**WHAT YOU HAVE TO DO:**
A word-for-word repeat of all the data is the goal.

**PROVIDED MATERIAL:**
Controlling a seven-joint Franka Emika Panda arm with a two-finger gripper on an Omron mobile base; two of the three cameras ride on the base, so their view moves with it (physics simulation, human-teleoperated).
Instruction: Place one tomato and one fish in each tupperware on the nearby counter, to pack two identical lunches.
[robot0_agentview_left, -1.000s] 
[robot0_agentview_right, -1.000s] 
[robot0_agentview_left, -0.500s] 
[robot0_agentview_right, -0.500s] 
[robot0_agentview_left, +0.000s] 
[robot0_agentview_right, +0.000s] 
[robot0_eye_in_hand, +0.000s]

**RESPONSE FOR THIS EXERCISE:**
Controlling a seven-joint Franka Emika Panda arm with a two-finger gripper on an Omron mobile base; two of the three cameras ride on the base, so their view moves with it (physics simulation, human-teleoperated).
Instruction: Place one tomato and one fish in each tupperware on the nearby counter, to pack two identical lunches.
[robot0_agentview_left, -1.000s] 
[robot0_agentview_right, -1.000s] 
[robot0_agentview_left, -0.500s] 
[robot0_agentview_right, -0.500s] 
[robot0_agentview_left, +0.000s] 
[robot0_agentview_right, +0.000s] 
[robot0_eye_in_hand, +0.000s]

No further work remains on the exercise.